Sunday, February 9, 2014

John Ridley Wins USC Libraries Scripter Award for "12 Years a Slave"

[USC Libraries 2014 Scripter Award winner John Ridley with Dean of the USC Libraries Catherine Quinlan and Scripter Literary Achievement Award winner Robert Towne. (Photo Credit: Ron Murray) and courtesy of Busineswire.]

"12 Years a Slave" Wins USC Libraries Scripter Award

John Ridley and Solomon Northup take the 26th-anniversary honor

LOS ANGELES--(BUSINESS WIRE)--Screenwriter John Ridley joined family members of nineteenth-century author Solomon Northup to receive the 26th-annual USC Libraries Scripter Award for “12 Years a Slave.” Selection committee co-chair Howard Rodman announced the winners at the black-tie event on Saturday, Feb. 8, at USC’s Doheny Memorial Library.

“Until I read Solomon’s memoir, I didn’t know what being a writer was all about,” Ridley said in his acceptance speech. “The way that Solomon wrote, the clarity with which he wrote, and more importantly, the strength of his character, what he went through without bitterness, without hate—that really taught me something.”

“12 Years a Slave’s” Scripter win adds to the growing number of awards for the Fox Searchlight film, including best motion picture in the drama category at last month’s Golden Globes. The film is nominated for nine Academy Awards, including Best Picture and Best Adapted Screenplay.

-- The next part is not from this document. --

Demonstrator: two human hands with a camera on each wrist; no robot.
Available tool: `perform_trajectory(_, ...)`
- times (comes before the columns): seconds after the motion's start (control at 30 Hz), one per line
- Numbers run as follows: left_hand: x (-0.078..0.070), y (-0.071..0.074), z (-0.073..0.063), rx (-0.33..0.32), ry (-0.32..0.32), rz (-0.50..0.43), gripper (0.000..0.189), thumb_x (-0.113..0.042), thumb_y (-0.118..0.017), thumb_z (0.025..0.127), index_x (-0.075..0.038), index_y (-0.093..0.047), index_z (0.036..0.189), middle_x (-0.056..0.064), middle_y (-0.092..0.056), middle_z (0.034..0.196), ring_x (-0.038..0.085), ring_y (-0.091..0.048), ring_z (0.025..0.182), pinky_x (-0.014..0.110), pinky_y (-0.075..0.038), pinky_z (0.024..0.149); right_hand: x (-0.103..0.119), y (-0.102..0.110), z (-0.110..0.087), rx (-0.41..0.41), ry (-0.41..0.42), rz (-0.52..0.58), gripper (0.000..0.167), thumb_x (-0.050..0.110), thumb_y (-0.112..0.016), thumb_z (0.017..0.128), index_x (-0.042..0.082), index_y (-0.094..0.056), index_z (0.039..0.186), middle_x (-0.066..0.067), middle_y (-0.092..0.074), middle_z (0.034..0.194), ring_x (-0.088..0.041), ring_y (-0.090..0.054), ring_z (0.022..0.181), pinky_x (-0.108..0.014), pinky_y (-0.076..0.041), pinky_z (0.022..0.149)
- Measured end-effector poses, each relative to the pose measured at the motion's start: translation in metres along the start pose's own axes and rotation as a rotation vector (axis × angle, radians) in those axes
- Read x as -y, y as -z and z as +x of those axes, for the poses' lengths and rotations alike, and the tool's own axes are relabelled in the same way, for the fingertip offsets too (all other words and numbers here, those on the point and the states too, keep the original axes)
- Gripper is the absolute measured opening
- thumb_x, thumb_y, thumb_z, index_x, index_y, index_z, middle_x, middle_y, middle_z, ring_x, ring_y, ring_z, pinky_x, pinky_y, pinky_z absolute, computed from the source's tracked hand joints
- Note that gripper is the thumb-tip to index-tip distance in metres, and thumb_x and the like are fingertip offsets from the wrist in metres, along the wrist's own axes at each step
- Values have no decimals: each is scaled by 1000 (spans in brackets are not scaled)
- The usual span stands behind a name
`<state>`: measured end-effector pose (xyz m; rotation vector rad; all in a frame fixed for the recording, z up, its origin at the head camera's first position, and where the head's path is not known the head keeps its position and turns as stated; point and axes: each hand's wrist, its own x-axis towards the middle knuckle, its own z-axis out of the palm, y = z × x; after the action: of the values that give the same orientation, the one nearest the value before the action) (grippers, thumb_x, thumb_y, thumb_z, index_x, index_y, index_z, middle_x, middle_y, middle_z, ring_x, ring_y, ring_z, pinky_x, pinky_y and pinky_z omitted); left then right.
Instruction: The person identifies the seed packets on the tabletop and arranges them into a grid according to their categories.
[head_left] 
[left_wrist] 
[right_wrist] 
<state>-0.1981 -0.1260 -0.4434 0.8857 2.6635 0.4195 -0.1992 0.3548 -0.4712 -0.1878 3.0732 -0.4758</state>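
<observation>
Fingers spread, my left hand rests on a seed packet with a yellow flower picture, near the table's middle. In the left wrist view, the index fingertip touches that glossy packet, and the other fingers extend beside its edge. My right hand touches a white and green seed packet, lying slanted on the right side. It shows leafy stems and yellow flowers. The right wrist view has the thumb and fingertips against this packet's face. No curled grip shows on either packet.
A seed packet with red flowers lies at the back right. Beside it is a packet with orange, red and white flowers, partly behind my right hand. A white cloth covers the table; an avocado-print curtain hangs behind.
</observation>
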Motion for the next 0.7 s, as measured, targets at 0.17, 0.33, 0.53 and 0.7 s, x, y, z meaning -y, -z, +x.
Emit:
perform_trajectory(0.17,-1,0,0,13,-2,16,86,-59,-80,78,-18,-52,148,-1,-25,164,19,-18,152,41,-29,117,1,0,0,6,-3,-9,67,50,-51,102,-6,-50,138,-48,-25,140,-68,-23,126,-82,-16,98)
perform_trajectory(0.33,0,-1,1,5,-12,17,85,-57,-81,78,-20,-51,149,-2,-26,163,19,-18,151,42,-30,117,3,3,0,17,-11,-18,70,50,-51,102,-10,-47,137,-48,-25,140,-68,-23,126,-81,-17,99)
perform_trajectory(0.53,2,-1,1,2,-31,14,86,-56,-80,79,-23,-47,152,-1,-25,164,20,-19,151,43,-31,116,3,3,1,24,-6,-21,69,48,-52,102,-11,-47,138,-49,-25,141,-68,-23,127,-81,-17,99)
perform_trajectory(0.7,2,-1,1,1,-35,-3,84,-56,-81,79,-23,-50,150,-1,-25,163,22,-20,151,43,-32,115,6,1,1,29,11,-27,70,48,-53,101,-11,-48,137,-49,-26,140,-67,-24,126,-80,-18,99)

Scripter, established by the Friends of the USC Libraries in 1988, honors the screenwriter of the year’s most accomplished cinematic adaptation as well as the author of the written work upon which the screenplay is based. Scripter is the only award of its kind that recognizes authors of the original work alongside the adapting screenwriters.

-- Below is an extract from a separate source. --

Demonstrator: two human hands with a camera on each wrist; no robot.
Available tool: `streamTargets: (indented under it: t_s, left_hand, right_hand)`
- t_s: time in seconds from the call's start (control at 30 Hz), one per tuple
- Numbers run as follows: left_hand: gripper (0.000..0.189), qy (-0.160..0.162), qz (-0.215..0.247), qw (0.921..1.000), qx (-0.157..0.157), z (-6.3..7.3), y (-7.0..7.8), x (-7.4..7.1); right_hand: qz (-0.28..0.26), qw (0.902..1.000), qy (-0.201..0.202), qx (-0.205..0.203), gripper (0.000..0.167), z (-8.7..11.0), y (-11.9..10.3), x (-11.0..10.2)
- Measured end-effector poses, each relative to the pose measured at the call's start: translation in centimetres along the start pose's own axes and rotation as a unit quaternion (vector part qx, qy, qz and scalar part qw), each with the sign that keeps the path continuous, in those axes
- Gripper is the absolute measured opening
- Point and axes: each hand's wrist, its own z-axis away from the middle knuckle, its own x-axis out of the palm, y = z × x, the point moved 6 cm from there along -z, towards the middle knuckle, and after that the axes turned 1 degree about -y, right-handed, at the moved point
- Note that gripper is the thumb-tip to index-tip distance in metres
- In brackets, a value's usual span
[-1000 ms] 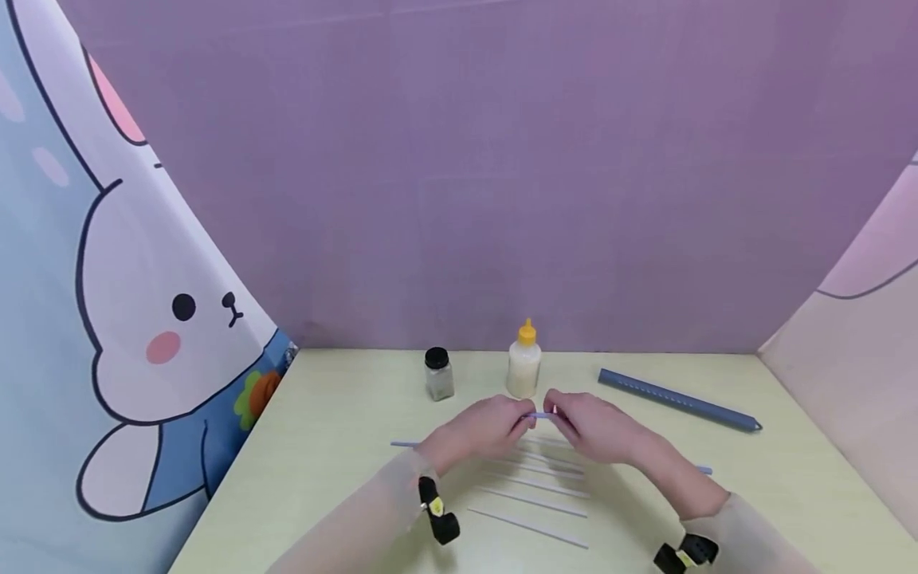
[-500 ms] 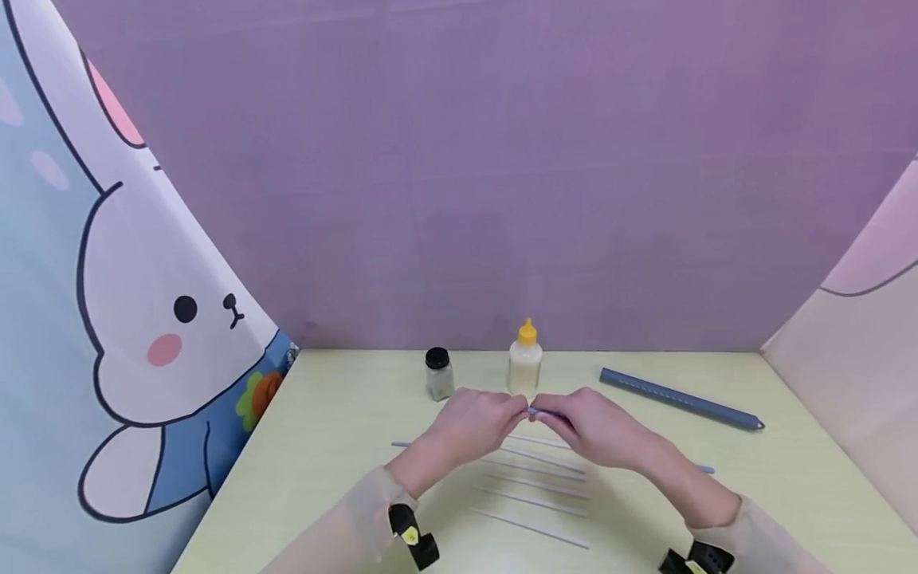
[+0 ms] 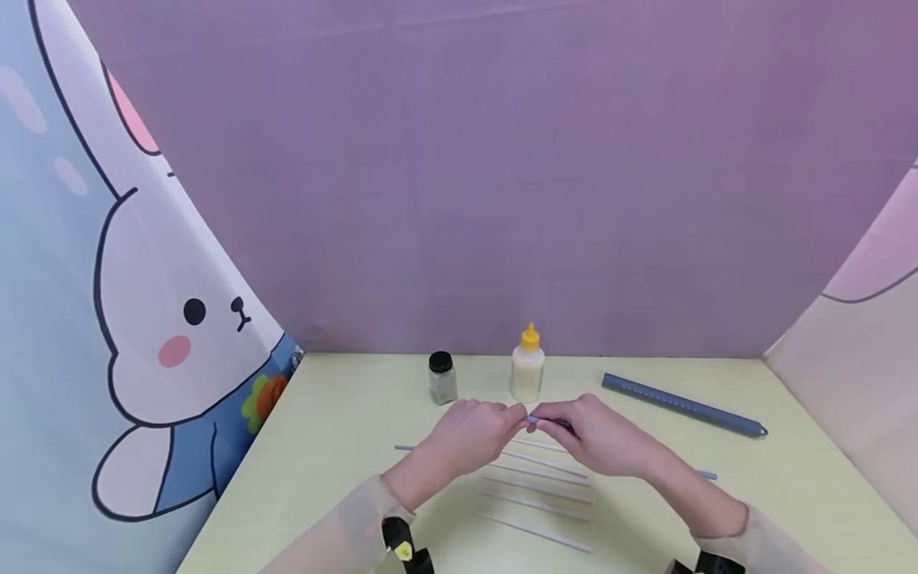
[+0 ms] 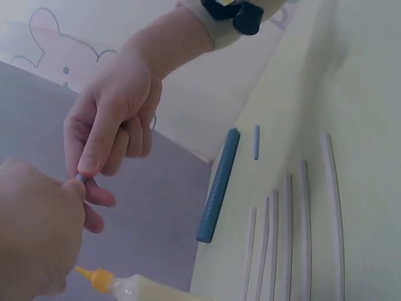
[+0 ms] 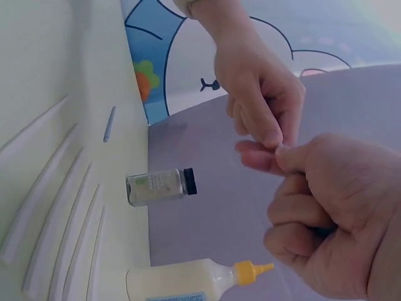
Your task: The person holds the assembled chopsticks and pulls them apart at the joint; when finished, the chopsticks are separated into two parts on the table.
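Observation:
My left hand (image 3: 469,434) and right hand (image 3: 610,438) meet fingertip to fingertip above the table, in front of the bottle. Between them they pinch a thin blue-purple stick (image 3: 534,418), mostly hidden by the fingers. The left wrist view shows its bluish tip (image 4: 82,178) between the right thumb and index finger. In the right wrist view, the left thumb and index finger close on the same spot from the other side. Below the hands, several thin white strips (image 3: 534,529) lie roughly parallel on the table.
Behind the hands stand a glue bottle (image 3: 527,379) with a yellow nozzle and a glass jar (image 3: 442,385) with a black lid. A long dark-blue bar (image 3: 681,404) lies at back right. Short blue sticks show past the left wrist (image 3: 404,447) and the right forearm (image 3: 706,476).
The gap between my fingertips has closed, covering most of the blue-purple stick. My left wrist has swung outward to the left and down. The strips, bottle and jar stay put.

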Motion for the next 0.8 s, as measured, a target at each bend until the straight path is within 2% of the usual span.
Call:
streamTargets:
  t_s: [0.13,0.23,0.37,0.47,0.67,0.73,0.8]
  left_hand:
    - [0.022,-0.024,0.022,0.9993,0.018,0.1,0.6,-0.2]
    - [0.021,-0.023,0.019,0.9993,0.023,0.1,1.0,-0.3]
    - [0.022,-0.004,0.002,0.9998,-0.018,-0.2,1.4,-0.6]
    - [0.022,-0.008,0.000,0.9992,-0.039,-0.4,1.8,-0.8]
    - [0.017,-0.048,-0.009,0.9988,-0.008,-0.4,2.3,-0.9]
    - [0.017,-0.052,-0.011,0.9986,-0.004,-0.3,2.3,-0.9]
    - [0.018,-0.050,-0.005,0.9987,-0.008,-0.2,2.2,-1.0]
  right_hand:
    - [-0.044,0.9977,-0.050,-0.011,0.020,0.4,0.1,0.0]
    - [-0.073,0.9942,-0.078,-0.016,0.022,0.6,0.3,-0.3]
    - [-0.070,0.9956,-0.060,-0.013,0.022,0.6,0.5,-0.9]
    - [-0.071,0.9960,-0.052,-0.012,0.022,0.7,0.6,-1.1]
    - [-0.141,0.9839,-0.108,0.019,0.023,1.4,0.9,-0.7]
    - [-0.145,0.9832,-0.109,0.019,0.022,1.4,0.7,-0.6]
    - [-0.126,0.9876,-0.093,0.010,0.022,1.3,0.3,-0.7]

Ridley based his adaptation on Northup’s memoir, a bestseller when published in 1853 by Derby & Miller. In the 20th century, the work lapsed into obscurity until Louisiana State University Press issued an annotated version in 1968, following work by two Louisiana researchers to verify the story’s details.

USC Libraries Dean Catherine Quinlan welcomed the attendees gathered in the Los Angeles Times Reference Room of USC’s historic Edward L. Doheny Memorial Library.

“A library does more than collect ambitious life stories, more than make certain the great literary, philosophical, and scientific thinkers live on to inspire endless generations of discoverers,” Quinlan said. “An excellent library also creates experiences for students that inspire them to seek meaning in their studies, their careers, and their lives.”

Co-chaired by Golden Globe-winning and Oscar-nominated screenwriter Naomi Foner and USC screenwriting professor and vice president of the Writers Guild of America, West, Howard Rodman, the Scripter selection committee chose “12 Years A Slave” from a field of 86 eligible films.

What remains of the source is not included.